Clarification: If a someone isn’t in the lineup as an everyday player, he comes off the bench. Then again, Aviles’ definition of coming off the bench is a player whose primary job is pinch hitting, being used as a defensive replacement or pinch runner. That’s probably not going to be him, as he begins his career with the Indians.

No doubt Aviles thinks that someone will need a break almost every day, and because he plays so many positions, he will get the chance to be in the lineup. Manager Terry Francona has talked about that kind of role for Aviles, but certainly there will be days when he doesn’t play.

On those days he will have more time to get close to his teammates, something he already had begun in earnest.
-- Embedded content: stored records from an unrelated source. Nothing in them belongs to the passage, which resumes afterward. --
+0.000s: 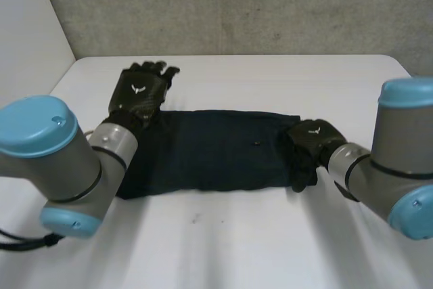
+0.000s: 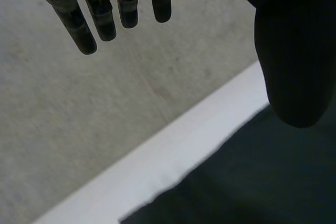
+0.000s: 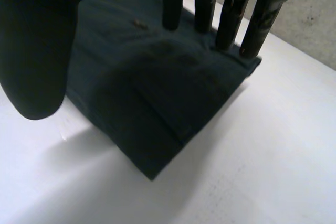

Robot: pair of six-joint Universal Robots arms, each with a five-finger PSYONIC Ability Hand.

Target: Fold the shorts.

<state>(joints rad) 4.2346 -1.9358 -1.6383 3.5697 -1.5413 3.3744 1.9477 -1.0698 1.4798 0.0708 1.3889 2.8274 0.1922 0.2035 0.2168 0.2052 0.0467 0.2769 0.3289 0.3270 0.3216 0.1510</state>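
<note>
So the shorts (image 1: pixel 210 150) are lying flat as a dark oblong across the middle of the white table (image 1: pixel 270 76). My left hand (image 1: pixel 139 93) sits over their far left corner, palm down, pointing at the grey wall (image 1: pixel 237 5). The left wrist cam is clearer: fingers (image 2: pixel 76 27) straight, left thumb (image 2: pixel 296 51) off to the side, nothing in the grip. The cloth edge is under the palm, with a strip of bare table beyond it.

My right hand (image 1: pixel 308 141) is at the shorts' right end. From the head cam it's just a dark lump. The right wrist cam shows straight fingertips (image 3: pixel 227 22) down on the cloth by the far corner, right thumb (image 3: pixel 37 51) hanging apart by the near edge, so it's loose, not pinching. Loads of free table in front of the shorts and behind them.
</note>
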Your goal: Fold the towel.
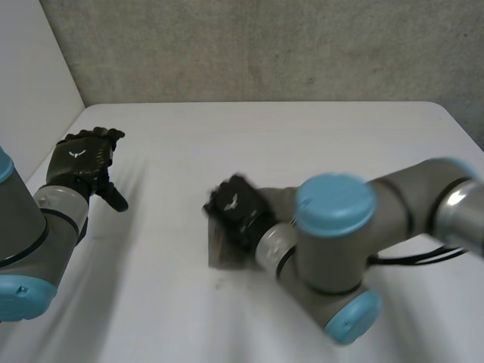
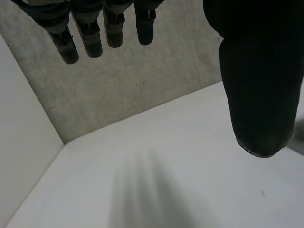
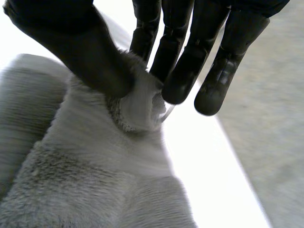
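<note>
At left, above white table, left hand with fingers straight and loose, holding nothing. Mid-table, right hand pinching a tuck of towel between thumb and fingers (arm hiding part). Grey, fluffy, bunched into a small heap.
</note>
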Tool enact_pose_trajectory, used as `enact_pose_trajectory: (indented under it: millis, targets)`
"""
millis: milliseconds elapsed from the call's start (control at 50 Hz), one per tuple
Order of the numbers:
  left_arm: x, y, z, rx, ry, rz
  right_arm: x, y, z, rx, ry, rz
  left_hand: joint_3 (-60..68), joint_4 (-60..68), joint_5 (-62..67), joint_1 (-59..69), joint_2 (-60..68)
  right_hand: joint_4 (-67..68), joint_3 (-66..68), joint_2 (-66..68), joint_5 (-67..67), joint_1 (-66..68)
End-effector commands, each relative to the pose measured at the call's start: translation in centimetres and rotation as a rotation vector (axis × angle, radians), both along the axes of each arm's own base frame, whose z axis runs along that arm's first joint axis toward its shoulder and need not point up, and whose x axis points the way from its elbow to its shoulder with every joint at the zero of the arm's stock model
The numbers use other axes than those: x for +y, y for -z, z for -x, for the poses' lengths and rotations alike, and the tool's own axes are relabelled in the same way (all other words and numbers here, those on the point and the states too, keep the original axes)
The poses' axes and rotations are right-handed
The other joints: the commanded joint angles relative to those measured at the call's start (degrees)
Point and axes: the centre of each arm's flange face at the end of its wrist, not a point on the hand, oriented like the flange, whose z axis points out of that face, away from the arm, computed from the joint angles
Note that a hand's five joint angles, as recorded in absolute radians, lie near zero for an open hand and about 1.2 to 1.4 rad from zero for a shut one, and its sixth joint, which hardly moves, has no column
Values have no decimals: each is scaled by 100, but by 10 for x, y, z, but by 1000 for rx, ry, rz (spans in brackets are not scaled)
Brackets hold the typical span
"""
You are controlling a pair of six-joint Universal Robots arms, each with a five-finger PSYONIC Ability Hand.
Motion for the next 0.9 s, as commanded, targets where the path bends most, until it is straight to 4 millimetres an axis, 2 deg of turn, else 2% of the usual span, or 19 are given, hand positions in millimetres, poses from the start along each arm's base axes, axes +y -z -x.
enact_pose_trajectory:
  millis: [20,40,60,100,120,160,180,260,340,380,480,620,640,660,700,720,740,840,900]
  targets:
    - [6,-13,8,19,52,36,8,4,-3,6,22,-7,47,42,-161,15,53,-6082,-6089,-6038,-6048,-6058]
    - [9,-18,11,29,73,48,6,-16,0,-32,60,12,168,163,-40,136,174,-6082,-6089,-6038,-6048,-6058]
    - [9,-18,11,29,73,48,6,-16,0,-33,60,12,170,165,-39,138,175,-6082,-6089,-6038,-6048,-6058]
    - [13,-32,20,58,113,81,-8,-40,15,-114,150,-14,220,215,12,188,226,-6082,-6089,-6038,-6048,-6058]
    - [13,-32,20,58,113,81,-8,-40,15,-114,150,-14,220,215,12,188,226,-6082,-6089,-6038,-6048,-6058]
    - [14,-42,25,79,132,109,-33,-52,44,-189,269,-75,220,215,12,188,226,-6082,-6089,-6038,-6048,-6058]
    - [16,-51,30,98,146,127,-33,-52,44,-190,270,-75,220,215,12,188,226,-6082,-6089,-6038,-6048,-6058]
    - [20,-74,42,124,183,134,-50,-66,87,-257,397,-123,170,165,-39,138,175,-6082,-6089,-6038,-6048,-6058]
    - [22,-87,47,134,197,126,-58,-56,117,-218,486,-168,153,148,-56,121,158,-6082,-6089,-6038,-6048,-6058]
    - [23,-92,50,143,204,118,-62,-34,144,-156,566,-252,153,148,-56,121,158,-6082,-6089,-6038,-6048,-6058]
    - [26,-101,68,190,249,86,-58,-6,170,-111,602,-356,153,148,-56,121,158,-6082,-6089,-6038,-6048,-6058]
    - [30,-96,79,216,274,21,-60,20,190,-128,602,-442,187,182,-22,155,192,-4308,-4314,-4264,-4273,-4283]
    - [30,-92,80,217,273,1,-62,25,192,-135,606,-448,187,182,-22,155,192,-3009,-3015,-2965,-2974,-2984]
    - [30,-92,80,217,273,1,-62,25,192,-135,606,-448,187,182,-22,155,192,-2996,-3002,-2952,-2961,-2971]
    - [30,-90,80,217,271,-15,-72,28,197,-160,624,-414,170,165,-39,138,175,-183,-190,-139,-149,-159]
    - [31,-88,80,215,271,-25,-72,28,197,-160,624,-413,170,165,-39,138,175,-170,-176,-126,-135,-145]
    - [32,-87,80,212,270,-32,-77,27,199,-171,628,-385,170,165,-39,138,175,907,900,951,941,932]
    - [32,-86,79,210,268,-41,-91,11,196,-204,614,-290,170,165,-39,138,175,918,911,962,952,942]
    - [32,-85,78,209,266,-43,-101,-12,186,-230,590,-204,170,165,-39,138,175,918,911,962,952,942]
When you ask him if he missed anything by playing in the World Baseball Classic, Aviles says, “The only thing I missed was getting to know my teammates, but I think I did a pretty good job before I left.”

Aviles doesn’t have a problem making friends.
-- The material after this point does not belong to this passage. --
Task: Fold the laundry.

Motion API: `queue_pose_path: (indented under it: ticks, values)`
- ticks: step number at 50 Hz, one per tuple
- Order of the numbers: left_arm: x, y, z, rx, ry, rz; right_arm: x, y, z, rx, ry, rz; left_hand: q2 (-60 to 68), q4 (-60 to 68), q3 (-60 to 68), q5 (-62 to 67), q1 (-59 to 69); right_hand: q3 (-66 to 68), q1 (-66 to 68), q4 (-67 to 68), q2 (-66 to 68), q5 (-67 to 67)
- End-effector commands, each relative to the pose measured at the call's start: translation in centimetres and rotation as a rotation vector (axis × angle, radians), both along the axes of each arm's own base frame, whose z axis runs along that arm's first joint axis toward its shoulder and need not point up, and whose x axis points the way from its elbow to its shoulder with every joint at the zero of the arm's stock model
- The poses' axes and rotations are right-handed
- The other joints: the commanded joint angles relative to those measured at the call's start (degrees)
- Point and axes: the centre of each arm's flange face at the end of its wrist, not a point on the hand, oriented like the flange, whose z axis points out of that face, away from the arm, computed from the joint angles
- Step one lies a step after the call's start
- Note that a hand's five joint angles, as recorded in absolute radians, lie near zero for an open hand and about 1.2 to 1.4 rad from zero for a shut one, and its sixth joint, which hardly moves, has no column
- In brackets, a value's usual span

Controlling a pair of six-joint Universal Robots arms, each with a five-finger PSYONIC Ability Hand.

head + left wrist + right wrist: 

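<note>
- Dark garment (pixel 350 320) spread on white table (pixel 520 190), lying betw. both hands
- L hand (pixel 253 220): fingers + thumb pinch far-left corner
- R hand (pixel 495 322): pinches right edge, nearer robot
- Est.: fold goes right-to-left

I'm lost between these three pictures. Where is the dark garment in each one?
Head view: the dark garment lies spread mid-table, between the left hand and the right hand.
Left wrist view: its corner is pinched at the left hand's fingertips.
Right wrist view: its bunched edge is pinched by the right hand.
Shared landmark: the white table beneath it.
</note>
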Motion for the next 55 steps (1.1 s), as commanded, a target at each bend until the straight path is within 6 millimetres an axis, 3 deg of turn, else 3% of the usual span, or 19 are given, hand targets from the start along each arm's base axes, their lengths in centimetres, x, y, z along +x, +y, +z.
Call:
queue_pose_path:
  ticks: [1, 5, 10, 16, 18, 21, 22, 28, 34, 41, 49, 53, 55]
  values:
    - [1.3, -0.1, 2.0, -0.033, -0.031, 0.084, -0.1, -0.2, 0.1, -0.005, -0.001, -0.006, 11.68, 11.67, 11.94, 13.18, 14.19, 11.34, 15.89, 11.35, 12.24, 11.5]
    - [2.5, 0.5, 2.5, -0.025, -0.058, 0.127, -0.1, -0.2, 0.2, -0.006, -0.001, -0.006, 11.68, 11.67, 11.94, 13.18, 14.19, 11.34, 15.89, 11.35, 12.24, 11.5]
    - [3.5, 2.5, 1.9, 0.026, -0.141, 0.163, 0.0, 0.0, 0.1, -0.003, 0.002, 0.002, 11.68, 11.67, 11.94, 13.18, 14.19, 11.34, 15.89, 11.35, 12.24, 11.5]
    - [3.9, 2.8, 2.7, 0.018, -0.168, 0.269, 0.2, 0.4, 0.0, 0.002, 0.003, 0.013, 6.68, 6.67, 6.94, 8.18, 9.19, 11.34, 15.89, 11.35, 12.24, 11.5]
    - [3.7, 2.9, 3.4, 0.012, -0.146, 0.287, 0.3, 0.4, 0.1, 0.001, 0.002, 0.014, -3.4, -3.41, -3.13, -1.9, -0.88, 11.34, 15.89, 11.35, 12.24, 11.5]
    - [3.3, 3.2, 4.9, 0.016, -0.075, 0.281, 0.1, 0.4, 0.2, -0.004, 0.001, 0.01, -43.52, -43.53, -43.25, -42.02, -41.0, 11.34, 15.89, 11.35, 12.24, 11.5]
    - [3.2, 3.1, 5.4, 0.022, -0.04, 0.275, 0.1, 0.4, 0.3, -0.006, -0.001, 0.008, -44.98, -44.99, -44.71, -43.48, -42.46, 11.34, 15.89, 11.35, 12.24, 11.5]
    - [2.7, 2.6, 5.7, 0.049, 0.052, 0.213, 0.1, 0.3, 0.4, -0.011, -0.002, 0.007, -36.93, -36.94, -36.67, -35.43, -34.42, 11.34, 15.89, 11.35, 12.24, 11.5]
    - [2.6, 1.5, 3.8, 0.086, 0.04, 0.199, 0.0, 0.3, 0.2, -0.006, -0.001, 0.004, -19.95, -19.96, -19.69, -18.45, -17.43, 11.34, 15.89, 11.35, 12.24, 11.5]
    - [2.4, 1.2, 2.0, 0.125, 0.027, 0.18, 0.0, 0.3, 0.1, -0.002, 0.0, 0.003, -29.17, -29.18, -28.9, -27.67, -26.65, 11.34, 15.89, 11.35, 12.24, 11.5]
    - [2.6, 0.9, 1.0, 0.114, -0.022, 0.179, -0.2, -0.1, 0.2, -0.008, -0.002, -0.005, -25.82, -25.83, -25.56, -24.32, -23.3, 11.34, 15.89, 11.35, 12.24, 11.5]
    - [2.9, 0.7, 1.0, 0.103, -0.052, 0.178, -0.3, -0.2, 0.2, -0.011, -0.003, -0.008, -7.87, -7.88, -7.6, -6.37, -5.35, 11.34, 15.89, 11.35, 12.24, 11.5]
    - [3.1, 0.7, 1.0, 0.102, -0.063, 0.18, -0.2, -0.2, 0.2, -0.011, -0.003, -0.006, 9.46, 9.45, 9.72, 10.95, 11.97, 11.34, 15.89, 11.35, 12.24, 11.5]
“I have that kind of personality,” he said. “I make friends pretty quick. I’ve always been that way, mostly because I don’t shut up. If you’re going to listen to me talk, after awhile you’ll probably just say, ‘I might as well be friends with this guy.’?”
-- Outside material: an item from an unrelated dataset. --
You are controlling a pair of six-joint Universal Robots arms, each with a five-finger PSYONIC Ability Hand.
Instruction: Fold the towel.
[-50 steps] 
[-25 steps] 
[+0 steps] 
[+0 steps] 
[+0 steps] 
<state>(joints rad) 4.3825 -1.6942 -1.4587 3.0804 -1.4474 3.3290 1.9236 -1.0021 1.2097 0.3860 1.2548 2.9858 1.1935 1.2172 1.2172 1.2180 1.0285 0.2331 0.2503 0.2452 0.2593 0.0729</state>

Aviles came to the Tribe from the Red Sox, where he was managed two years ago by new Indians skipper Francona.

“This clubhouse is no different than most,” Aviles said. “I’ve been fortunate to be around some really good clubhouses. The thing I like about this one is I feel like everybody is here to work hard and have fun.

“I think the biggest part of playing good baseball is enjoying what you do. People sometimes forget this is a game, and that we should have fun playing it. I think it’s pretty obvious that here everybody enjoys what they do for a living.”

One of the pluses for Aviles is that he will be around Francona again.

“I thought it was awesome playing for him in Boston,” he said. “So I’m definitely excited about getting a chance to play for him again.”

What single characteristic distinguishes Francona from most other managers?

“He’s a players manager,” Aviles said. “He lets you be yourself. He doesn’t worry much about rules. It’s pretty much show up on time and play hard. How can you not abide by those rules? Those are pretty simple.

“Tito lets you be an adult and lets everybody police themselves. He treats you like an adult, which gives you the freedom to do what you need to do.’’

Aviles is a career shortstop who has learned to play second, third, left and right. But unlike most multi-position players, he is less a defensive specialist than professional hitter.

Last year with the Red Sox, Aviles amassed his career high in at-bats (512) and started 123 games at short, playing second or third only three games and mixing in a few designated hitter appearances.

Aviles batted .250 with 28 doubles, 13 home runs and 60 RBI. He walked only 23 times, but he struck out only once every 6.6 at-bats. He also stole 14 bases and was thrown out six times.

Asked if he regards himself as more of a hitter than a defender, Aviles said, “I don’t think anybody expects me to catch the ball. Just kidding. But hitting comes easier to me. It’s something I’ve always enjoyed even as a kid. I have to work twice as hard to be a good fielder as I do to be a solid hitter.”

As a collegiate player, until he reached Double-A, Aviles was usually the No. 3 hitter in the lineup. But at the higher levels of the minors and in the big leagues, that changed.

“I’ve hit about everywhere in the lineup as a professional,” he said. “The big thing is getting in the lineup. That’s all that matters. It doesn’t matter if you’re first or ninth. Once you’re in the lineup, you have a chance to do some damage.”

Sheldon Ocker can be reached at socker@thebeaconjournal.com. Read the Indians blog at https://ohio.com/indians. Follow him on Twitter at http://www.twitter.com/SheldonOckerABJ and on Facebook at http://www.facebook.com/sports.abj.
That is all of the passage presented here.